For the sake of brevity, let's say I have a table with 3 columns: Customer, Order_Amount, Order_Date. Each customer may have multiple orders, with one row for each order with the amount and date.
My Question: Is there a simple way in SQL to get the DATE of the maximum order per customer?
I can get the amount of the maximum order for each customer (and which customer made it) by doing something like:
SELECT Customer, MAX(Order_Amount) FROM orders GROUP BY Customer;
But I also want to get the date of the max order, which I haven't figured out a way to easily get. I would have thought that this would be a common type of question for a database, and would therefore be easy to do in SQL, but I haven't found an easy way to do it yet. Once I add Order_Date to the list of columns to select, I need to add it to the Group By clause, which I don't think will give me what I want.
Apart from self-join you can do:
SELECT o1.*
FROM orders o1 JOIN orders o2 ON o1.Customer = o2.Customer
GROUP BY o1.Customer, o1.Order_Amount
HAVING o1.Order_Amount = MAX(o2.Order_Amount);
There's a good article reviewing various approaches.
And in Oracle, db2, Sybase, SQL Server 2005+ you would use RANK() OVER.
SELECT * FROM (
SELECT *
RANK() OVER (PARTITION BY Customer ORDER BY Order_Amount DESC) r
FROM orders) o
WHERE r = 1;
Note: If Customer has more than one order with maximum Order_Amount (i.e. ties), using RANK() function would get you all such orders; to get only first one, replace RANK() with ROW_NUMBER().

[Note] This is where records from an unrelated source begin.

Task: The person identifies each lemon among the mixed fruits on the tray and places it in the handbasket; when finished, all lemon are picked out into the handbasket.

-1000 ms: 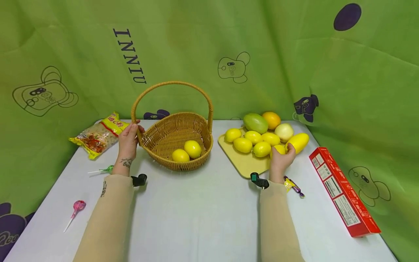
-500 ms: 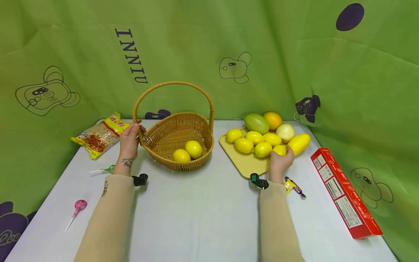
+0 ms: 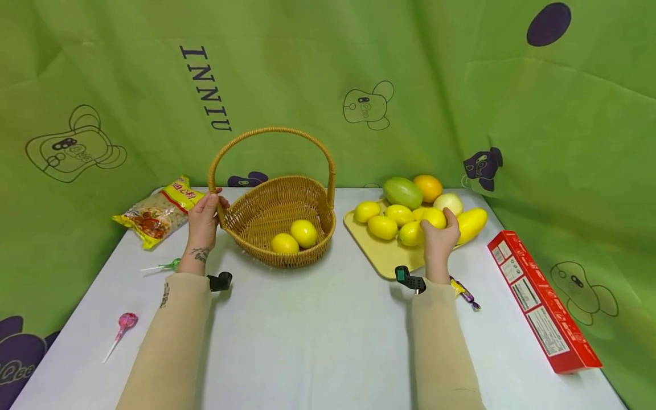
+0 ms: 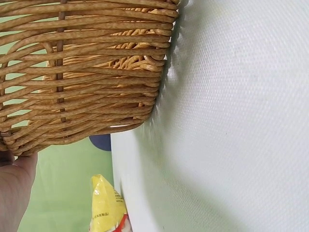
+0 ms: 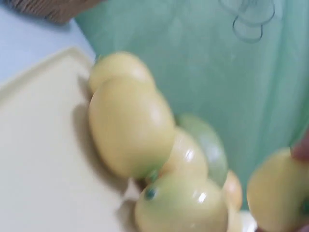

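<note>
My left hand (image 3: pixel 203 222) grips the base of the handle on the left side of a wicker basket (image 3: pixel 251 228), which stands on the table with two lemons (image 3: pixel 304 233) inside. In the left wrist view, the thumb touches the basket's woven wall (image 4: pixel 82 82). My right hand (image 3: pixel 441 236) pinches a lemon (image 3: pixel 434 217) between thumb and fingers, raised a little over the right part of a yellow tray (image 3: pixel 381 259). The held lemon (image 5: pixel 275 191) shows at the right edge of the blurred right wrist view. Several other lemons (image 3: pixel 382 227) lie on the tray.
Behind the lemons are a green mango-like fruit (image 3: pixel 402 193), an orange fruit (image 3: pixel 428 188) and a pale round one (image 3: pixel 449 204). A long yellow fruit (image 3: pixel 471 224), wrapped candy (image 3: pixel 466 293) and red box (image 3: pixel 543 302) lie right; a snack bag (image 3: pixel 159 213) and lollipops (image 3: pixel 127 320) left.
My right hand has lifted a lemon from the tray's right side, up and slightly back. The left hand and the basket stay in place.
</note>
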`<state>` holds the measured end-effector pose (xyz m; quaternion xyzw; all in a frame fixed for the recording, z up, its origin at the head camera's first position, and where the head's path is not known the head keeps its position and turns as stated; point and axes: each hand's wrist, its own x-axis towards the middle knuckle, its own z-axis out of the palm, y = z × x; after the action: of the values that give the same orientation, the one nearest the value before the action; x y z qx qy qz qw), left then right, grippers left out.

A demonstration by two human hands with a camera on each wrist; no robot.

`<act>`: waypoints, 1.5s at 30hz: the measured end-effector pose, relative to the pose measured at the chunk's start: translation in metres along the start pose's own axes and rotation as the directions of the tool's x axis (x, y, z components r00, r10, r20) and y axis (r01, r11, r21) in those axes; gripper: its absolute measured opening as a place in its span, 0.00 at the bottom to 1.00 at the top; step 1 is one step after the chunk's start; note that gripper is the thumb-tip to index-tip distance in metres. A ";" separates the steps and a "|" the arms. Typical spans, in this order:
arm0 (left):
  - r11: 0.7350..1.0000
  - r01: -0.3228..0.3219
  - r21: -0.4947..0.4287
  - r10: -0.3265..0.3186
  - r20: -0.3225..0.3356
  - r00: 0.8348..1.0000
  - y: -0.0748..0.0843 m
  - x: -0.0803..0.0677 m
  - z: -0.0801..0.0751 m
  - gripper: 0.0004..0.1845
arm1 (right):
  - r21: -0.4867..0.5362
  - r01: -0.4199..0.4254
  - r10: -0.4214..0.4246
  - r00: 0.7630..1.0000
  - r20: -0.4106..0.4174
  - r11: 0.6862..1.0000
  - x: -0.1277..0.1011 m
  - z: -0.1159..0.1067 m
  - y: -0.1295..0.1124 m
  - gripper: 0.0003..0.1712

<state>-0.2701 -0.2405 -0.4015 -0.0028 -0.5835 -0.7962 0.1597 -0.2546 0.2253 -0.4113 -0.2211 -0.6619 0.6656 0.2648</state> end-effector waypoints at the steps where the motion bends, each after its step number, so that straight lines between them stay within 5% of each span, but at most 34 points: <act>1: 1.000 0.000 0.002 0.000 -0.001 1.000 0.000 0.000 0.000 0.12 | 0.024 0.009 -0.010 0.999 0.048 1.000 0.000 0.003 -0.004 0.37; 5: 1.000 -0.008 0.010 0.008 -0.005 1.000 0.001 0.000 0.001 0.11 | 0.171 0.013 -0.058 0.965 0.256 0.985 -0.004 0.020 -0.014 0.34; 8: 1.000 -0.013 0.002 0.013 -0.005 1.000 0.001 0.000 0.001 0.11 | 0.264 -0.014 -0.103 0.899 0.425 0.964 -0.011 0.034 -0.017 0.33; 14: 1.000 -0.006 -0.002 0.006 0.001 1.000 0.000 0.000 0.000 0.10 | 0.282 -0.013 -0.201 0.671 0.714 0.959 -0.041 0.069 -0.023 0.33; 20: 1.000 0.003 -0.002 -0.003 0.002 1.000 0.000 0.001 -0.001 0.11 | 0.236 0.007 -0.216 0.426 0.878 0.972 -0.083 0.114 -0.032 0.33; 26: 1.000 -0.001 0.001 0.001 0.005 1.000 0.000 0.000 -0.001 0.11 | 0.109 0.144 -0.144 0.264 0.954 0.984 -0.127 0.148 -0.052 0.32; 29: 1.000 -0.004 0.006 0.004 0.007 1.000 0.000 0.000 -0.001 0.11 | 0.090 0.161 -0.125 0.223 0.967 0.983 -0.143 0.158 -0.061 0.33; 32: 1.000 -0.004 0.014 0.004 0.003 1.000 0.000 -0.001 0.000 0.11 | 0.105 0.143 -0.137 0.243 0.960 0.984 -0.149 0.164 -0.060 0.34; 41: 0.999 0.003 0.052 -0.002 -0.019 1.000 0.001 -0.002 0.002 0.11 | 0.245 0.068 -0.248 0.462 0.852 0.967 -0.127 0.155 -0.039 0.34; 45: 0.999 0.000 0.046 0.001 -0.025 1.000 0.001 -0.002 0.002 0.11 | 0.332 0.026 -0.284 0.583 0.761 0.943 -0.111 0.137 -0.035 0.34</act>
<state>-0.2686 -0.2388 -0.4001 0.0106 -0.5997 -0.7825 0.1670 -0.2566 0.0487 -0.3788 0.2005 -0.6234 0.7553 0.0263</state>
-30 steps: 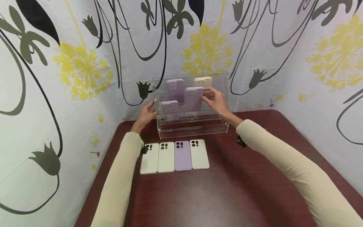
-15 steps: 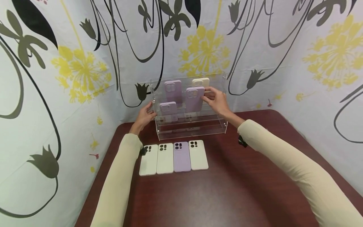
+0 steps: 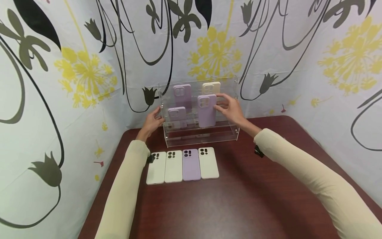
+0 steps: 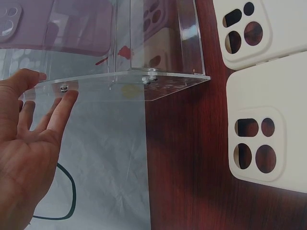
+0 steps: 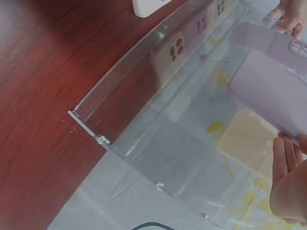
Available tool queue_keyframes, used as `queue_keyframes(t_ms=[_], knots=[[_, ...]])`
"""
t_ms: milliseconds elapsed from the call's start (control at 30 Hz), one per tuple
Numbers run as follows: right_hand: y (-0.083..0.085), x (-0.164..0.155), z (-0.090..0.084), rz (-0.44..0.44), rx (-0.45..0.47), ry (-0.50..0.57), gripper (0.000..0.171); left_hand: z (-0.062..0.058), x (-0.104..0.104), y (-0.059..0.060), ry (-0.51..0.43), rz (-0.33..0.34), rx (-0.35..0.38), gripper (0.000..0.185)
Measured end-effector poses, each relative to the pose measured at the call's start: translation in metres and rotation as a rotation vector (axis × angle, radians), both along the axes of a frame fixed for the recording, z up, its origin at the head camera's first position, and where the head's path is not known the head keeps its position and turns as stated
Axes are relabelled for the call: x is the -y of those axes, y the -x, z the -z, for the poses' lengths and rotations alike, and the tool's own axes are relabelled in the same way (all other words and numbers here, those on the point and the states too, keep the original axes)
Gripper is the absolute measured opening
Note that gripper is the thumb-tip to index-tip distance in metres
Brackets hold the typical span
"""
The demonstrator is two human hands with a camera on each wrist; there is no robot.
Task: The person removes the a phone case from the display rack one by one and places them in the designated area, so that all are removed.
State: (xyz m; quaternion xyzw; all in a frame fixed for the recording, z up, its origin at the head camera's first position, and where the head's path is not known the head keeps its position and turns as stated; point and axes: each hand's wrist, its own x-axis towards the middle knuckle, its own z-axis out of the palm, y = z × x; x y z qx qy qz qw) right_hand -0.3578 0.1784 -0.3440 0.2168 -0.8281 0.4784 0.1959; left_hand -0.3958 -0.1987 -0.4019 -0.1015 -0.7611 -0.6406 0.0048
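Note:
A clear acrylic tiered stand (image 3: 226,131) sits at the back of the dark red table (image 3: 238,199). My right hand (image 3: 224,105) pinches a purple phone case (image 3: 207,111) by its right edge and holds it upright in the stand's middle. In the right wrist view the same purple case (image 5: 271,93) lies between my fingers (image 5: 288,167). My left hand (image 3: 154,119) rests with straight fingers (image 4: 62,103) against the stand's left side panel (image 4: 124,81). The stand also holds a purple case (image 3: 182,94) and a cream case (image 3: 211,87) on top, and a smaller-looking purple case (image 3: 177,114) lower left.
Several cases lie face down in a row in front of the stand: two cream (image 3: 156,167) (image 3: 174,166), one purple (image 3: 191,164), one cream (image 3: 208,162). Flower-patterned cloth walls (image 3: 74,73) close in the back and both sides.
My right hand has brought the purple case down a little, from in front of the top row to lower in the stand. The left hand has stayed on the side panel.

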Motion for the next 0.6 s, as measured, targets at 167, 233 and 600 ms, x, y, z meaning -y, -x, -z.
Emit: queue_keyframes(t_ms=[167,233,600], knots=[[-0.003,-0.006,0.007,-0.017,0.013,-0.019,0.057,0.001,0.001,0.001,-0.011,0.002,0.002,0.081],[-0.004,-0.008,0.010,-0.021,0.022,-0.024,0.058,0.002,0.001,0.001,-0.014,0.006,-0.001,0.081],[-0.010,-0.019,0.027,-0.045,0.070,-0.008,0.062,0.003,0.003,0.002,0.015,0.009,-0.015,0.081]])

There's no short-cut... the easiest way is probably to join to a sub-query:
SELECT
*
FROM
orders JOIN
(
SELECT Customer, MAX(Order_Amount) AS Max_Order_Amount
FROM orders
GROUP BY Customer
) maxOrder
ON maxOrder.Customer = orders.Customer
AND maxOrder.Max_Order_Amount = orders.Order_Amount
you will want to join on the same table...
SELECT Customer, order_date, amt
FROM orders o,
( SELECT Customer, MAX(Order_Amount) amt FROM orders GROUP BY Customer ) o2
WHERE o.customer = o2.customer
AND o.order_amount = o2.amt
;
Another approach for the collection:
WITH tempquery AS
(
SELECT
Customer
,Order_Amount
,Order_Date
,row_number() OVER (PARTITION BY Customer ORDER BY Order_Amount DESC) AS rn
FROM
orders
)
SELECT
Customer
,Order_Amount
,Order_Date
FROM
tempquery
WHERE
rn = 1
If your DB Supports CROSS APPLY you can do this as well, but it doesn't handle ties correctly
SELECT [....]
FROM Customer c
CROSS APPLY
(SELECT TOP 1 [...]
FROM Orders o
WHERE c.customerID = o.CustomerID
ORDER BY o.Order_Amount DESC) o
See this data.SE query
You could try something like this:
SELECT Customer, MAX(Order_Amount), Order_Date
FROM orders O
WHERE ORDER_AMOUNT = (SELECT MAX(ORDER_AMOUNT) FROM orders WHERE CUSTOMER = O.CUSTOMER)
GROUP BY CUSTOMER, Order_Date
with t as
(
select CUSTOMER,Order_Date ,Order_Amount,max(Order_Amount) over (partition
by Customer) as
max_amount from orders
)
select * from t where t.Order_Amount=max_amount